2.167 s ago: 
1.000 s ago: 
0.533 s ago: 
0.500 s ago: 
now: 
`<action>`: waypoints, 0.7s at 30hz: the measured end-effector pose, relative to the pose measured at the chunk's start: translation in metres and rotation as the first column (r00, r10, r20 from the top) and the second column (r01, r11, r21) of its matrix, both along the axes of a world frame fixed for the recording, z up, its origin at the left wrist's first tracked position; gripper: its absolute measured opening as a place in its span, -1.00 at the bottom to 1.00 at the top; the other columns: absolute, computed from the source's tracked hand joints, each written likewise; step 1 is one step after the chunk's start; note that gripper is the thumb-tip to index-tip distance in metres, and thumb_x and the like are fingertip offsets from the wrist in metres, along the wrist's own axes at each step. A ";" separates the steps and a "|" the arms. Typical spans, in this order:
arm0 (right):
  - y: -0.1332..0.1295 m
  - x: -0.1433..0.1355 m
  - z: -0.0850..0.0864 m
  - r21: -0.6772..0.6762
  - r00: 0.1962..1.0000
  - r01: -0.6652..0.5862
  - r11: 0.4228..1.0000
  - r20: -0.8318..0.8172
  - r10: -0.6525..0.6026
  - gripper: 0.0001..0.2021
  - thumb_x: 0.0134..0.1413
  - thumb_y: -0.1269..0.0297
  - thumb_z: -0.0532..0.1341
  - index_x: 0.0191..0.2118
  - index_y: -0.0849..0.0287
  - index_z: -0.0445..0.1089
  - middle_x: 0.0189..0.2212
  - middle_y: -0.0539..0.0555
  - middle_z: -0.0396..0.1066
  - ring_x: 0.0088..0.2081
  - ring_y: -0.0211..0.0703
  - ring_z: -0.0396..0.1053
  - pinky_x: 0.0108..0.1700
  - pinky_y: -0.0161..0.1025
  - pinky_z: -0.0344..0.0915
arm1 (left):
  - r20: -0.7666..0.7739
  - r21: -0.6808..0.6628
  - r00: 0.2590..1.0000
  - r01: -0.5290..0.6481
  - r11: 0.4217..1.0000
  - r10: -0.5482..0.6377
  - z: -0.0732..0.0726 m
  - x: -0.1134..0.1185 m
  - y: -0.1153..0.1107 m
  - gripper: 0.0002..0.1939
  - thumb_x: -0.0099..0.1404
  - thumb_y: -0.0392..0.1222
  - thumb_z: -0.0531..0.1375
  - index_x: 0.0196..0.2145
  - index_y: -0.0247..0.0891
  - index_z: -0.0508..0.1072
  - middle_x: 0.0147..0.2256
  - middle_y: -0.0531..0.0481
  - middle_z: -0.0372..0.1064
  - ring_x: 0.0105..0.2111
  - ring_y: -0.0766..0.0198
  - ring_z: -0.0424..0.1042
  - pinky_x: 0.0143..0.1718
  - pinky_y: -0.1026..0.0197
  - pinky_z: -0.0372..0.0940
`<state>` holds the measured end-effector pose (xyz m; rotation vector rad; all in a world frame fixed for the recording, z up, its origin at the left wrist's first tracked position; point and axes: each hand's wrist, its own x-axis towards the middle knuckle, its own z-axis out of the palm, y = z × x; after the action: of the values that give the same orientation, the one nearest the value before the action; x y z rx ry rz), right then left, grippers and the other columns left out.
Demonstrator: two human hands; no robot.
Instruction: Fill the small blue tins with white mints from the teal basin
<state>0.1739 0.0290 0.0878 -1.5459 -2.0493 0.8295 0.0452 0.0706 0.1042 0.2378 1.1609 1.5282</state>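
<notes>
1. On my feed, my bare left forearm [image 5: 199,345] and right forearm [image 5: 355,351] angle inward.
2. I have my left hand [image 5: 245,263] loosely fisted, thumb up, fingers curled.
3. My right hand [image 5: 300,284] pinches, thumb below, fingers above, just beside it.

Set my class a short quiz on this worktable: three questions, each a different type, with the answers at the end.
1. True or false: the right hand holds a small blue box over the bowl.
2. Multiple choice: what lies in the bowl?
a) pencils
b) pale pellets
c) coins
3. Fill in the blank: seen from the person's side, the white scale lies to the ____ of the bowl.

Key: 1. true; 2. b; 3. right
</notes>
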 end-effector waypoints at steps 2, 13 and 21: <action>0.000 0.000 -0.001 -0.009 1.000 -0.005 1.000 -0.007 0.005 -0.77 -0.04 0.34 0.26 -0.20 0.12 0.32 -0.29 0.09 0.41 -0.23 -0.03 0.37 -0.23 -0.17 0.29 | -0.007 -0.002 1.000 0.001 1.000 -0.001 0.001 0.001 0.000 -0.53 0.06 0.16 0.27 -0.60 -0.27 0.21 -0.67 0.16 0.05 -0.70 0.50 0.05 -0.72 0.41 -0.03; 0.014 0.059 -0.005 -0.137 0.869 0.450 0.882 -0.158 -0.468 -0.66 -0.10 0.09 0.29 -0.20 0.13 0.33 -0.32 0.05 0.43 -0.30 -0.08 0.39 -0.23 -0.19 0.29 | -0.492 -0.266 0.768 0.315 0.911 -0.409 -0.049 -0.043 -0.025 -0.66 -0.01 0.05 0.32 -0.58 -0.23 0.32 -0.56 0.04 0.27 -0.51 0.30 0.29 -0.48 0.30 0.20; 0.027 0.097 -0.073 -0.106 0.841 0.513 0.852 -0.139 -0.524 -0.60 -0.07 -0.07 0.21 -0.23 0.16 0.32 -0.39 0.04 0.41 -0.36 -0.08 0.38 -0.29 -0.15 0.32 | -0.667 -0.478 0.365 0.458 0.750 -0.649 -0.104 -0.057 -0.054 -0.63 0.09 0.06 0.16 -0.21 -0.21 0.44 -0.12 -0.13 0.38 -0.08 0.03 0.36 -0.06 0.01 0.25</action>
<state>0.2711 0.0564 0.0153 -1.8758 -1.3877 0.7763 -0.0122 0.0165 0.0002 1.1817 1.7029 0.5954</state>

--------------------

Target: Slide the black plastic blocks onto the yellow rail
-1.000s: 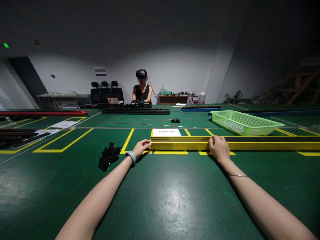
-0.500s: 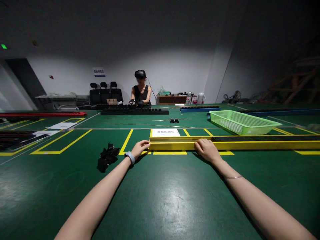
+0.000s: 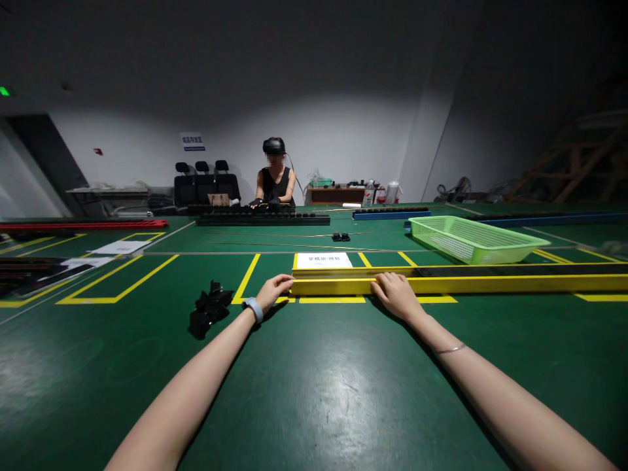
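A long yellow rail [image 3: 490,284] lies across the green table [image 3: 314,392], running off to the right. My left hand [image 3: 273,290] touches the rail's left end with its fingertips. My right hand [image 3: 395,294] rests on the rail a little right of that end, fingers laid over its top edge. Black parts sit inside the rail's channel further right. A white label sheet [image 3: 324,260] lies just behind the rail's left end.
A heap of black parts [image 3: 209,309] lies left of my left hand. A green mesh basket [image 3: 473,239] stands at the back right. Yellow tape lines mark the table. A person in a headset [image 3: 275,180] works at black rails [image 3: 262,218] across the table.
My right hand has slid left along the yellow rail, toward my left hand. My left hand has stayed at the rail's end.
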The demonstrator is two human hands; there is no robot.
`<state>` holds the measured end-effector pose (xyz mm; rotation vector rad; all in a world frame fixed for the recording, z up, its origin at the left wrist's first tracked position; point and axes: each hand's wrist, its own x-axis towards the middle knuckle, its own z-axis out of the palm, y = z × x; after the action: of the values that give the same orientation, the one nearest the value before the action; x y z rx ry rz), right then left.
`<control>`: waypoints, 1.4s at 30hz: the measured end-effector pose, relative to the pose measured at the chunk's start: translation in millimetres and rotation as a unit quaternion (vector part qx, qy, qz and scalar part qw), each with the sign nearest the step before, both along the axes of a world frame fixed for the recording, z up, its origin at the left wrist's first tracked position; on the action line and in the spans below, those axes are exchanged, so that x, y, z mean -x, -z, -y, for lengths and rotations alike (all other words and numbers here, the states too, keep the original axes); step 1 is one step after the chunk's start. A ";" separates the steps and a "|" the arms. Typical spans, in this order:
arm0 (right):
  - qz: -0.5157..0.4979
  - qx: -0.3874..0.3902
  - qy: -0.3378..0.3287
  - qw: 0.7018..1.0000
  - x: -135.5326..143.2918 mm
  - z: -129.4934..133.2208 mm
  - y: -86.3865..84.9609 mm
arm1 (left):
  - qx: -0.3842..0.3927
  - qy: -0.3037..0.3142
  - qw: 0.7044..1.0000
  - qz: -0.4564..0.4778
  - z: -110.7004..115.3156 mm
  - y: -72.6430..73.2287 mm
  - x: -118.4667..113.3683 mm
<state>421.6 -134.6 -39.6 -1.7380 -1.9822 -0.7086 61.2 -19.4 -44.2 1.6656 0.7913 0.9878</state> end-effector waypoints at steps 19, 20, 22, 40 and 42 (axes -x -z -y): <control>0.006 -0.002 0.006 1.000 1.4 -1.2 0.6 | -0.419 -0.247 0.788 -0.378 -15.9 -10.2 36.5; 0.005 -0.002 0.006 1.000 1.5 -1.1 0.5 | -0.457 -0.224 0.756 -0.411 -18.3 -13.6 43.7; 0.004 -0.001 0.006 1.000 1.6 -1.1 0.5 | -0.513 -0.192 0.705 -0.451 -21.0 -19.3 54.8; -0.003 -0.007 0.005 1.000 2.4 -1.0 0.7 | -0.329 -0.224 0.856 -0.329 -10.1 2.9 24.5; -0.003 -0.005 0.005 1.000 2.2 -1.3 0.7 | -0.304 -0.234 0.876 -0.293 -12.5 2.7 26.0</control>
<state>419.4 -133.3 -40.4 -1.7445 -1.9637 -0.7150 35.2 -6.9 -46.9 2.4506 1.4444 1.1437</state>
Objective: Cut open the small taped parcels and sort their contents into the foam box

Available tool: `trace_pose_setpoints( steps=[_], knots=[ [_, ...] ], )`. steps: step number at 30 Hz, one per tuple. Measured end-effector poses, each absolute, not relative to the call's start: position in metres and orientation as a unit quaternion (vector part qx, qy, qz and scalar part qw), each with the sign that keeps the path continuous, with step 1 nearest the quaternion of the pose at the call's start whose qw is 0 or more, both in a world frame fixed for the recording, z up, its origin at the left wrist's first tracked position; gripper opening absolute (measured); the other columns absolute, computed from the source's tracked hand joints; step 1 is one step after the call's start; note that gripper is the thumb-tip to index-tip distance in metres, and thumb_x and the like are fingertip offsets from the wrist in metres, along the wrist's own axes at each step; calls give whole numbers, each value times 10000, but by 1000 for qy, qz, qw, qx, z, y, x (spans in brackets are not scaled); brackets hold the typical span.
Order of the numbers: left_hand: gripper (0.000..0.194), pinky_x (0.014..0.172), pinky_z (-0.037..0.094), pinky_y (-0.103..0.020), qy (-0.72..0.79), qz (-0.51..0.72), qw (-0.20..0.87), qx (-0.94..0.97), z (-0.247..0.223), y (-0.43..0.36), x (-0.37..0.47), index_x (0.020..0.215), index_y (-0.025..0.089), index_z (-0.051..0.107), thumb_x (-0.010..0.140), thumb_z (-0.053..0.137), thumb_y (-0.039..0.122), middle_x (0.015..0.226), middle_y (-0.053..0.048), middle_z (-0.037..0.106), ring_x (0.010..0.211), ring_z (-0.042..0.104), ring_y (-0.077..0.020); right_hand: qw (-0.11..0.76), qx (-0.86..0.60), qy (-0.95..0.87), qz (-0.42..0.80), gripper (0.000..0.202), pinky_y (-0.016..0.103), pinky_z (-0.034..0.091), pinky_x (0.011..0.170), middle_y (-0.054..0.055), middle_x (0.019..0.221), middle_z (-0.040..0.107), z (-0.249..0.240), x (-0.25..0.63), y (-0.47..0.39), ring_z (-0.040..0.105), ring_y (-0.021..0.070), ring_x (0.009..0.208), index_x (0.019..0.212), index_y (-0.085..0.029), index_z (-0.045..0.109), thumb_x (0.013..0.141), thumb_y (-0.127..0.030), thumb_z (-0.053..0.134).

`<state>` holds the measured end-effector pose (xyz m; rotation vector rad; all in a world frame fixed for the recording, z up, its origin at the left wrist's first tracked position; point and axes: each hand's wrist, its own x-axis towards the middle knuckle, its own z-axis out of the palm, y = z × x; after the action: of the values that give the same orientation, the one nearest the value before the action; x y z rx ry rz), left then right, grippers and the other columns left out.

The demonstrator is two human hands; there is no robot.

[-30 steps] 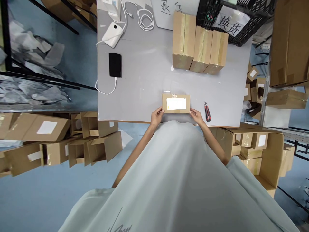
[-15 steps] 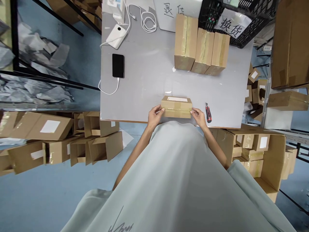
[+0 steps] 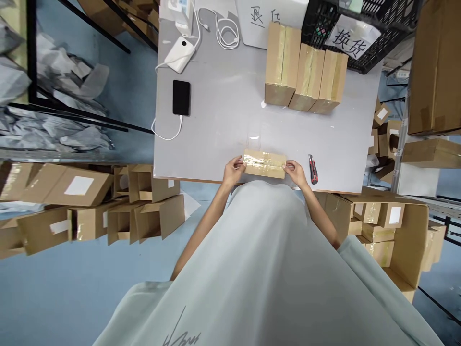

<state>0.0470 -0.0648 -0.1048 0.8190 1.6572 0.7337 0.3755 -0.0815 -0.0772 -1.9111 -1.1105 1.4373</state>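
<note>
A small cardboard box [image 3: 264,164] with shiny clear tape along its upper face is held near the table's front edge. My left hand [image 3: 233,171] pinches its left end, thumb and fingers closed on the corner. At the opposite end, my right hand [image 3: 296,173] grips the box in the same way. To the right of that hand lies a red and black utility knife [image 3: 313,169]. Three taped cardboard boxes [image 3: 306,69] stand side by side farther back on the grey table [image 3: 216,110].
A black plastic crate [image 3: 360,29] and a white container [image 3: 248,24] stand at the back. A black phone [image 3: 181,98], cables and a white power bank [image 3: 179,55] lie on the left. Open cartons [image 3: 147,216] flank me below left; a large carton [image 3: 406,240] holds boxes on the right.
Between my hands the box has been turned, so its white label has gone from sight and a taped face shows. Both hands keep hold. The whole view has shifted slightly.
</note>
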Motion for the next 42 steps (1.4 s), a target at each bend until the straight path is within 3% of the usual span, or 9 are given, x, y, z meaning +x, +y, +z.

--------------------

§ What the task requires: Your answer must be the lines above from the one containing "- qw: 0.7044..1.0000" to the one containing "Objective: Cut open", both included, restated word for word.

§ Your solution:
  - qw: 0.7044..1.0000
  - qz: -0.4564..0.4778
  - z: -110.7004..115.3156 mm
  - y: -72.6430..73.2287 mm
  - x: -118.4667..113.3683 mm
<state>421.6 -134.6 -39.6 -1.7380 -1.9822 -0.7086 61.2 -19.4 -44.2 1.6656 0.7913 0.9878</state> end-effector waypoints at steps 19, 20, 22, 40 and 42 (axes -x -z -y): <control>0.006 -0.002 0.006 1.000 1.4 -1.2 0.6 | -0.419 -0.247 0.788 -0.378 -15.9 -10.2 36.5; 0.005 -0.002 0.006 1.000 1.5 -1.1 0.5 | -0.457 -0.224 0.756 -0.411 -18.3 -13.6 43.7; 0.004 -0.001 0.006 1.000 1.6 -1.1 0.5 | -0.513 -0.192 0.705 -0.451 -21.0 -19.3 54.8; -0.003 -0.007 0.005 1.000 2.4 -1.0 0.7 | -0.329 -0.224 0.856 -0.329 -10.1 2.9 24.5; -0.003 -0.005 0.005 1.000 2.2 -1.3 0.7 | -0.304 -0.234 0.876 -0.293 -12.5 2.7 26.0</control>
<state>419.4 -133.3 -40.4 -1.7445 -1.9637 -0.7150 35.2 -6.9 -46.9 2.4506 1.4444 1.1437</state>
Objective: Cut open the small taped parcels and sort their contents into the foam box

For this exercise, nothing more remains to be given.